*The task*
Copy out exactly each line from the line with "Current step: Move" through the last line of the material below.
[[ Exercise data open ]]
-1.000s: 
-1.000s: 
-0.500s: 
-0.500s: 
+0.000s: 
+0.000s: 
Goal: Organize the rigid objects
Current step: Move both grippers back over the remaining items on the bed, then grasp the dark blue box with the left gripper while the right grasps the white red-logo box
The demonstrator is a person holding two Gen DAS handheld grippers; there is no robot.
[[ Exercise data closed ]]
*Final answer*
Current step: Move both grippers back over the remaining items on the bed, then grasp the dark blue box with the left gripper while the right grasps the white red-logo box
The demonstrator is a person holding two Gen DAS handheld grippers; there is no robot.

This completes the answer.